Carré 67
Carré d'étude réservé par Perrine RODET
Fragments d'un espace oublié
Nom du lieu : Arrêt de bus Eugène Sue
Ici, les murs se parlent et s’observent. Un espace à la fois vaste et intime, où les traces du passé se mêlent aux empreintes du présent. Le bâtiment moderne, imposant, tranche avec l'architecture vieillissante qui l’entoure, ses façades usées mais vivantes, encore habitées par des histoires invisibles. L’édifice est là, semblant observer les immeubles délavés portant leurs tags.

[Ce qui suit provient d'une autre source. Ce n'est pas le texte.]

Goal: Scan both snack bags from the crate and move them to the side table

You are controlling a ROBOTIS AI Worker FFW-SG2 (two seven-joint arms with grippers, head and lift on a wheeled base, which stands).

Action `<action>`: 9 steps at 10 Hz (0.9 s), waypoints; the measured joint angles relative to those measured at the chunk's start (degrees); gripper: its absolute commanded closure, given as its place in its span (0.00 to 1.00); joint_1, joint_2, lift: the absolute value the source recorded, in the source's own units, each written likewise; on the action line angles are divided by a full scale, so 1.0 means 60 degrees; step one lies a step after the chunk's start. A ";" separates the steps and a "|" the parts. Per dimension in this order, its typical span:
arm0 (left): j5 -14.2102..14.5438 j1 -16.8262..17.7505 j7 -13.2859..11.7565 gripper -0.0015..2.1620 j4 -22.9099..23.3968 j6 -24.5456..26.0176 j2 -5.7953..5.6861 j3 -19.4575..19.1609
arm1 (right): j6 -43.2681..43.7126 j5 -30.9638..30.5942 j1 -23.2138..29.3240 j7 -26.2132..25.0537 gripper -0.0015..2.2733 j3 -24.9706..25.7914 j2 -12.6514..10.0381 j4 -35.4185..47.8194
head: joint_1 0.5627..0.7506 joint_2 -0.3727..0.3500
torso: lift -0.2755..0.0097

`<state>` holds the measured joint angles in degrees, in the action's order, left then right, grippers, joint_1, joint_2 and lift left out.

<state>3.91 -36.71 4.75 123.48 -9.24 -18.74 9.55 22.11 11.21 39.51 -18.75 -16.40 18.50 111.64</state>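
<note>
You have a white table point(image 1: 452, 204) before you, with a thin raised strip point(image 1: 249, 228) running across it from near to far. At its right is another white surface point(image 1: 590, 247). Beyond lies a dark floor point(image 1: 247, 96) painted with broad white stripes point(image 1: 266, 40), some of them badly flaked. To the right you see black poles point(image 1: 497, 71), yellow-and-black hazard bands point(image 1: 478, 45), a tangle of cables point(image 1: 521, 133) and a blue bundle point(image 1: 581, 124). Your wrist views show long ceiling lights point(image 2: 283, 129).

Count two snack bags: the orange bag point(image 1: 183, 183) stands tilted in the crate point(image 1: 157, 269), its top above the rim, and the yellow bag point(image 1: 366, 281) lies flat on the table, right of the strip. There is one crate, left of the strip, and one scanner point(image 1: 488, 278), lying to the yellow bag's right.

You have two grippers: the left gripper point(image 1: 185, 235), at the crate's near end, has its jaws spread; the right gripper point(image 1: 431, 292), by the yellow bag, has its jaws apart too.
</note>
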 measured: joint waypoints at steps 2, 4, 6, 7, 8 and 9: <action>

Le lieu semble capter les bruits environnants, comme des fragments du brouhaha d’une ville qui ne sait plus s’arrêter. Le chant des oiseaux se mêle avec les cris d’enfants qui jouent au loin. On entend aussi la sonnerie d’un établissement scolaire, résonnant à l’horizon. La circulation, elle, est plus présente : les voitures s'arrêtent aux feux rouges, le bus s’immobilise un instant pour embarquer ses passagers. Ici, les gens attendent patiemment, comme arrêtés dans leurs courses folles, le regard tourné vers le feu piéton, attendant son signal pour traverser ou vers le bus, arrivant au loin pour les amener vers d’autres horizons.
À quelques pas, un chemin de gravier sépare ce lieu du monde agité de la rue. Le terrain abandonné, avec sa clôture en bois désormais brisée, semble se relier lentement à l’herbe qui profite de l’abandon des citoyens pour gagner du terrain, comme si tout était recréé par le temps. De ce côté, il n’y a pas de banc, ni de route. Seulement deux pneus usés se faisant face comme deux sièges attendant une discussion, un tronc recouvert de végétation et un silence suspendu, qui se crée entre chaque souffle du vent.
Dans cet espace bloqué entre deux vies, l’agitation du quotidien semble aussi éloignée que la tranquillité d’un lieu oublié du monde, le regardant passer sans se sentir observé, tous les regards étant tournés vers la belle façade neuve qui se dresse en face de lui. Les passants, les voitures, les enfants, les oiseaux – tout se superpose et se chevauche. Une cohabitation silencieuse entre l’Homme et le passé, où l’espace se fait vaste, fluide, presque infini.